The chatter among journalists this week concerns one of the country’s Top 5 J-schools, Medill School of Journalism at Northwestern University in Chicago, its student-run news organization the Daily and the manner in which it covered a protest against an appearance by former Attorney General Jeff Sessions.

At issue is an apology issued by the editorial staff after the fact, outlining the mistakes they felt were made in the coverage and a list of actions they undertook to remedy them.

They removed photos of the protesters after some complained that the photos felt “retraumatizing and invasive.” They said they regretted looking up students in the school directory to contact them for comment, and they removed from the story the name of a student they quoted to protect him from reprisal by the university.

To this, the professional journalism community responded more or less with one voice: No!

No!

These things for which the Daily editorial board apologized are the very stuff of the business: truth, accountability, attribution, the asking of uncomfortable questions to people who might not want to answer them. 

Everything else, as they say, is just PR.

It’s tempting to unload on these kids — who, to be fair, were having the right conversations but ended up on the wrong side of the thing.

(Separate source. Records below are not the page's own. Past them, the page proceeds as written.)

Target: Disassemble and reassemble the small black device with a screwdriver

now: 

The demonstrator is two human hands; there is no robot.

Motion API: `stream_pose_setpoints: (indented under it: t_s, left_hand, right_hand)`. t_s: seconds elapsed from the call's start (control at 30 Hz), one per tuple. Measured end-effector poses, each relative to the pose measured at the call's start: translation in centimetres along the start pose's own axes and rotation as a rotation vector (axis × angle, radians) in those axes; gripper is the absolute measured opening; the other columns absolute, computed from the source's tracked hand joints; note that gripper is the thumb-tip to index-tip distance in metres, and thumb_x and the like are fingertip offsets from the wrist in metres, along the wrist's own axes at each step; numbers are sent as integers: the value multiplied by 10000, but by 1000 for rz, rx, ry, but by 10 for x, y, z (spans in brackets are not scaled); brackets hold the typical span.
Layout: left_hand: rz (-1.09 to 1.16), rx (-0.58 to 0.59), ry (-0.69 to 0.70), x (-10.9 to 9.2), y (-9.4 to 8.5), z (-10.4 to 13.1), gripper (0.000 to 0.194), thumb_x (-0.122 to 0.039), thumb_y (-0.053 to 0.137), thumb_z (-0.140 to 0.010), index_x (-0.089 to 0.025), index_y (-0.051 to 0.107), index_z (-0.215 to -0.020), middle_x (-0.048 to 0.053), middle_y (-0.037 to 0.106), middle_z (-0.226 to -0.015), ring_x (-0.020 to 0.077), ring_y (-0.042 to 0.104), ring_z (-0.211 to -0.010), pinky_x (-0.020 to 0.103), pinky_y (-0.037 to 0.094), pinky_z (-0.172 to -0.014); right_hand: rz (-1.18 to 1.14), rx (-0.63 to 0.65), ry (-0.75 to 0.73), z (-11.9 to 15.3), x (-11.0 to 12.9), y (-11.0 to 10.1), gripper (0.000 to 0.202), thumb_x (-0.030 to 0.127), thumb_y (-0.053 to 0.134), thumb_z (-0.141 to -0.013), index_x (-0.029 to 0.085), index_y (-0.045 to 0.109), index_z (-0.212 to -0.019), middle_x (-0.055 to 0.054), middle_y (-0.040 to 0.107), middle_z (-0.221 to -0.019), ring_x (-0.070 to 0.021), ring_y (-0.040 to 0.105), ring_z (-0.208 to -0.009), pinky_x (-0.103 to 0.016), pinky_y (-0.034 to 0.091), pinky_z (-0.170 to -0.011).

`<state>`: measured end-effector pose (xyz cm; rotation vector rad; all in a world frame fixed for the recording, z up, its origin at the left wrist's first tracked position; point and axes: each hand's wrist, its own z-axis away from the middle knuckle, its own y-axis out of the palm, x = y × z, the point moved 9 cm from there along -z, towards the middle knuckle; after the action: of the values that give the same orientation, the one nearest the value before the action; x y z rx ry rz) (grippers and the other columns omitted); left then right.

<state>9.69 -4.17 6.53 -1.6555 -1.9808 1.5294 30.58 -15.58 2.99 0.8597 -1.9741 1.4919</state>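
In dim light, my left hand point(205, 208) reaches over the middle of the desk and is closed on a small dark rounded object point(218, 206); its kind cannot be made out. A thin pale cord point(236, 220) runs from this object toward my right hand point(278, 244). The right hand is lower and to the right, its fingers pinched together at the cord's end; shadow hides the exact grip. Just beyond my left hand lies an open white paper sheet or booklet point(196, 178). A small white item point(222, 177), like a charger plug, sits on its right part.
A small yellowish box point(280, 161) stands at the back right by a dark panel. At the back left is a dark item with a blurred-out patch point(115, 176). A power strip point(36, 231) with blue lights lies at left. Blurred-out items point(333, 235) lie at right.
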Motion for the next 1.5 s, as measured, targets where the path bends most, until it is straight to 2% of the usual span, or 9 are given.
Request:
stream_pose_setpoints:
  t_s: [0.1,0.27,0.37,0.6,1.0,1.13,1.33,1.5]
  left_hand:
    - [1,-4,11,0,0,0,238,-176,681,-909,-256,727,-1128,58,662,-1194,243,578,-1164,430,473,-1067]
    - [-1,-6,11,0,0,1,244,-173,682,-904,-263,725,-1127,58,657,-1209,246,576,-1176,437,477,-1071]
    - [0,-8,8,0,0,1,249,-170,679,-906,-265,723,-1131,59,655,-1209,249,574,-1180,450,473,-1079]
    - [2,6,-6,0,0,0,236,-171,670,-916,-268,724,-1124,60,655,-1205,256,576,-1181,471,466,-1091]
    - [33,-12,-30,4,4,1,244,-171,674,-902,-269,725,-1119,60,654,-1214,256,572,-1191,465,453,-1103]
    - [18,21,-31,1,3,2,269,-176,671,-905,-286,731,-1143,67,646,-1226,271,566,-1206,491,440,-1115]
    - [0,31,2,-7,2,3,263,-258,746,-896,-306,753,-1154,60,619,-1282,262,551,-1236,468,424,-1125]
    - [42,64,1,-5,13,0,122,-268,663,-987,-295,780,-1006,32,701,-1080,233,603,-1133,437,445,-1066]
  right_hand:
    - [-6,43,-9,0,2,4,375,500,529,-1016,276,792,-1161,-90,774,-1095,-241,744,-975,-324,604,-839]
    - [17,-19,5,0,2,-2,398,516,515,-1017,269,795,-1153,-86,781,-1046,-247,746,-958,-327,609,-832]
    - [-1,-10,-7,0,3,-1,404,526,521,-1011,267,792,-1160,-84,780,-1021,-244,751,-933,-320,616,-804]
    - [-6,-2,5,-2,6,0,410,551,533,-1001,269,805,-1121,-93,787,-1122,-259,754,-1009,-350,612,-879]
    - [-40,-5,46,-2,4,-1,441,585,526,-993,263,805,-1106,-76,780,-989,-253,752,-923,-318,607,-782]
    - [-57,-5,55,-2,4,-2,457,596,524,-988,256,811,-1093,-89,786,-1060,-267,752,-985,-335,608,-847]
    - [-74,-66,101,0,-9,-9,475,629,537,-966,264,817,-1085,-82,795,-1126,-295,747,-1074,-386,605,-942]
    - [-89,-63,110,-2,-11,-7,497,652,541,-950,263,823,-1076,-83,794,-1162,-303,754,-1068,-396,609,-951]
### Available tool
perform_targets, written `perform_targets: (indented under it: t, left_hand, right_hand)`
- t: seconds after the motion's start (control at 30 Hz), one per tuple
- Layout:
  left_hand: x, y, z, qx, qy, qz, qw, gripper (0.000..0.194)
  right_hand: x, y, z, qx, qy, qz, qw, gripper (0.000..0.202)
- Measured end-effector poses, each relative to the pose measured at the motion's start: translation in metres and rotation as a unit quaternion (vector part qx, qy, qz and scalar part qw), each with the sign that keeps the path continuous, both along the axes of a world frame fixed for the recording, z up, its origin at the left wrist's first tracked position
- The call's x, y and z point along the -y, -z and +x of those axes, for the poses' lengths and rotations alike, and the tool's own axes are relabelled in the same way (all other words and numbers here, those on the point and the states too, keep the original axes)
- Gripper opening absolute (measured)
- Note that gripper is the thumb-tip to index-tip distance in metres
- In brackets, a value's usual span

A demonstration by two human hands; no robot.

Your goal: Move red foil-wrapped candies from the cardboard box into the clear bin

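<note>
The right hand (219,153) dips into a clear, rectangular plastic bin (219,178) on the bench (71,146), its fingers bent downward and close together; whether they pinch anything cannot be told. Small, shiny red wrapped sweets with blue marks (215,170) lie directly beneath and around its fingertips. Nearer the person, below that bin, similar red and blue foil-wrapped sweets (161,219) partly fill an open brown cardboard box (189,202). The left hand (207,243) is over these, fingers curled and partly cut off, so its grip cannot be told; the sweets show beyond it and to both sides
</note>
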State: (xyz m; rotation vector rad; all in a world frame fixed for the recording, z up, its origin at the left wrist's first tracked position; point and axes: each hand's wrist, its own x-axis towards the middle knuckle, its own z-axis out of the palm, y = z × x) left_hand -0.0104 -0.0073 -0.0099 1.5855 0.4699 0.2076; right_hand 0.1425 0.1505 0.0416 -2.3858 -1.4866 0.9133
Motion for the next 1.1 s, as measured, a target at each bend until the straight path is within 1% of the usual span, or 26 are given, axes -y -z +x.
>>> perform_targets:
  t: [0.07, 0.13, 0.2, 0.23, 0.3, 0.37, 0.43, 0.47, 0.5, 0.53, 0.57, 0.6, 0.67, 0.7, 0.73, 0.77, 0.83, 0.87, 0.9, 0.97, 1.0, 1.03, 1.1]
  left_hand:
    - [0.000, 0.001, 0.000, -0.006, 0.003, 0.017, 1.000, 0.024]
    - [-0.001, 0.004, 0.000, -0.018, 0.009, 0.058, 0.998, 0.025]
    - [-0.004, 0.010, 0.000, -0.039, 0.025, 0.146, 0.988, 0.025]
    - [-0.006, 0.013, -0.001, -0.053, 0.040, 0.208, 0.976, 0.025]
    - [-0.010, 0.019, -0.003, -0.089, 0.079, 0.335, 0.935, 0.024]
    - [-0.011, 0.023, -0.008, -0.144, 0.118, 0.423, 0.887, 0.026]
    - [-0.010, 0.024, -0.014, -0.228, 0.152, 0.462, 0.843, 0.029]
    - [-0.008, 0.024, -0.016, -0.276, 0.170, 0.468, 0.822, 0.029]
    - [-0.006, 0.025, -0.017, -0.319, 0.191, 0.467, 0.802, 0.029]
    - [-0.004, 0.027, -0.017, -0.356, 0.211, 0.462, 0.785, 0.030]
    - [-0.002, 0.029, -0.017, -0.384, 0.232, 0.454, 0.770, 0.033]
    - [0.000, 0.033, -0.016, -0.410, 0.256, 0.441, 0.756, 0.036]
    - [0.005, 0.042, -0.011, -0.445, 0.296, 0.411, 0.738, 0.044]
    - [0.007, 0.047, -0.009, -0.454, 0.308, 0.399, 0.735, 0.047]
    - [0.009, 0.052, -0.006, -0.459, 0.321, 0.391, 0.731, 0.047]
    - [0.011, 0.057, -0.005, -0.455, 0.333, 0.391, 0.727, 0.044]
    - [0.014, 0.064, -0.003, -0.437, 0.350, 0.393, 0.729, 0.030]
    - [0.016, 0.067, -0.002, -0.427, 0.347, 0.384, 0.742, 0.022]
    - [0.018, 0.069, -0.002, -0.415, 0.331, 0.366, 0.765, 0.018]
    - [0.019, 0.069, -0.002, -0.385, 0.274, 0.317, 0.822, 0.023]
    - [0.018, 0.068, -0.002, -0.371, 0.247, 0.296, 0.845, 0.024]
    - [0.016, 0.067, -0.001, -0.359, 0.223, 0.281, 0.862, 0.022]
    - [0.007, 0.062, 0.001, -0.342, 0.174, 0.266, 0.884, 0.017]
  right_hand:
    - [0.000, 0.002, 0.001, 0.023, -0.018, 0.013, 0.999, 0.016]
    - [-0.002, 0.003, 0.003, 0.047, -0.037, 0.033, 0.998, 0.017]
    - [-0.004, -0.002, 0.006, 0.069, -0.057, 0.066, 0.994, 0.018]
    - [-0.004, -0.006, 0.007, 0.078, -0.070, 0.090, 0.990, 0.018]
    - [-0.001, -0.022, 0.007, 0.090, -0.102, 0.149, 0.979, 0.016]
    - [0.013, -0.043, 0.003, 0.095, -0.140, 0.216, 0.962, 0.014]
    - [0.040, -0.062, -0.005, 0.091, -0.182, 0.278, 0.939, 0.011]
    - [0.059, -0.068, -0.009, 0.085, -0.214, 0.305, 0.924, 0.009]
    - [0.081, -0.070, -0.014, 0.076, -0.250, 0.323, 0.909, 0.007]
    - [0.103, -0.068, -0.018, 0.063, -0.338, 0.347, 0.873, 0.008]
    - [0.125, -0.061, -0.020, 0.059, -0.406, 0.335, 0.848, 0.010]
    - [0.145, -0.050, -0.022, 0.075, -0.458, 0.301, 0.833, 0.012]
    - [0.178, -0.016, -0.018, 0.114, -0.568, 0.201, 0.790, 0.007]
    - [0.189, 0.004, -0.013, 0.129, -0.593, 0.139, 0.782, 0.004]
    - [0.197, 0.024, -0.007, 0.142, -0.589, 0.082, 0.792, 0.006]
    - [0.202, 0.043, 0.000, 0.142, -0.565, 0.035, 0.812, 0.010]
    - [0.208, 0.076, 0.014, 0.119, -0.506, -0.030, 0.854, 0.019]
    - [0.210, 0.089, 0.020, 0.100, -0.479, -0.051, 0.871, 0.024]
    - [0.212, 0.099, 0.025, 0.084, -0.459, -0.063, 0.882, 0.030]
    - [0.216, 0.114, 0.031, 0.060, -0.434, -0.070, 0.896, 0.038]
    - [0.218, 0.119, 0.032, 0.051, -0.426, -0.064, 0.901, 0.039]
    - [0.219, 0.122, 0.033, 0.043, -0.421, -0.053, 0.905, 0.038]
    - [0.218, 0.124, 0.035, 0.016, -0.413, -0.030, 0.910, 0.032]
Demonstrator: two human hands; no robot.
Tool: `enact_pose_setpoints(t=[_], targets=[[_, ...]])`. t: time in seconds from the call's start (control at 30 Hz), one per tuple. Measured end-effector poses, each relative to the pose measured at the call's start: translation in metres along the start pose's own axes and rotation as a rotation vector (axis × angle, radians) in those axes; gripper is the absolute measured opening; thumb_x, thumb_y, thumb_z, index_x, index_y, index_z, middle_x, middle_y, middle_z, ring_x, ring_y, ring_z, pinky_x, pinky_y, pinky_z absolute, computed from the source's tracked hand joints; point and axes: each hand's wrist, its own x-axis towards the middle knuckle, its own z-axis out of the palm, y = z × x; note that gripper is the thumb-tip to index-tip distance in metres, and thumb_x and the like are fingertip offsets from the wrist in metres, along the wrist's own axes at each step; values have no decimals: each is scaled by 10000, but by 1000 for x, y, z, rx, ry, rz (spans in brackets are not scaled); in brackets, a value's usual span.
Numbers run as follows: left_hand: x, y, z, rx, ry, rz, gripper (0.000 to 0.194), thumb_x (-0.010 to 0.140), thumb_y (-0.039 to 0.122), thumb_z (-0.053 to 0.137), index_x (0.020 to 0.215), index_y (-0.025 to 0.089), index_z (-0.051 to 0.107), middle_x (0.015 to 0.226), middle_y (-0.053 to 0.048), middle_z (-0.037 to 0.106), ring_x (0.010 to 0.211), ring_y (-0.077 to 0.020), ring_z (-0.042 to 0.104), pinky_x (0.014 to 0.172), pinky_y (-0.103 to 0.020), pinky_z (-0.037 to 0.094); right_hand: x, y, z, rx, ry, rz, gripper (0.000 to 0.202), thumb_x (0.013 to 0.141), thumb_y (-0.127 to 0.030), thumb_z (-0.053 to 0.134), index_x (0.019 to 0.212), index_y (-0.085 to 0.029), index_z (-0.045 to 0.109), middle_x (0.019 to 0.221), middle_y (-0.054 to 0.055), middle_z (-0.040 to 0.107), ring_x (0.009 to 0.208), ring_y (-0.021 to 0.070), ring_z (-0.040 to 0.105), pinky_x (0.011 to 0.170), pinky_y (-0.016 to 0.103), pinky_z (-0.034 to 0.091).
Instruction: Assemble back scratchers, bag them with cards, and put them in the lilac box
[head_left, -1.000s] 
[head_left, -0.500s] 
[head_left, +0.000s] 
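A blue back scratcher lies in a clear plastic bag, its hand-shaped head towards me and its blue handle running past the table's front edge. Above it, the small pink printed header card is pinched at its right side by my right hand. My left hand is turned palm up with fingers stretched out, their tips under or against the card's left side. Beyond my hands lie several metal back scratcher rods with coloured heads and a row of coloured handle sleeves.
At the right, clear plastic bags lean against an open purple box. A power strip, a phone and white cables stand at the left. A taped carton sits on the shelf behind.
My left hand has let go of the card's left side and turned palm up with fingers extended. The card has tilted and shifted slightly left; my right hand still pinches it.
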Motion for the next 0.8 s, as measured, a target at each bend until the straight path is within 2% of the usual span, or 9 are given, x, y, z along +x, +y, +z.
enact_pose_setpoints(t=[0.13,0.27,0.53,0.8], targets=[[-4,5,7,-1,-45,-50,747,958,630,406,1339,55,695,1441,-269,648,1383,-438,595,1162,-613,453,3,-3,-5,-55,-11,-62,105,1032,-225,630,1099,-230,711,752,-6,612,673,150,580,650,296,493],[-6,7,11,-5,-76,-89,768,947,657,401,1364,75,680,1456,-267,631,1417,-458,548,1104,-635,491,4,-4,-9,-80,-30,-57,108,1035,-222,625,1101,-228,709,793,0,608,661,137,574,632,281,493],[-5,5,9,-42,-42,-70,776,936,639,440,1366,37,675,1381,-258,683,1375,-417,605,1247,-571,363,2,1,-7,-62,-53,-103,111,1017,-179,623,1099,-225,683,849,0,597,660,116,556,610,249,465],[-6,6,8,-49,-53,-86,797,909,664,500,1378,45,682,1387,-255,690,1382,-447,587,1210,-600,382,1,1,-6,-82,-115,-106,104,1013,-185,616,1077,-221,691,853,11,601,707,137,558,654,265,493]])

I know I was tempted. That’s the point from which I started writing this column.

But then I remembered a couple incidents from my own college-newspaper days, two massive mistakes in particular — one a matter of attribution, the other an act born of laziness and malformed ego — that might have gotten me fired had they happened in a professional setting.

The former was pointed out to me, graciously and even sympathetically, by a Times-Picayune reporter via a phone call to the newsroom.

“You could actually get sued for this,” he told me. I have never forgotten the lesson.

Point is: Students are allowed to — even supposed to — make mistakes, as long as they recognize that they’re mistakes.

I think the Medill students have gotten theirs: Journalists don’t hide the identities of the people they’re writing about. That’s kind of the whole point of the thing.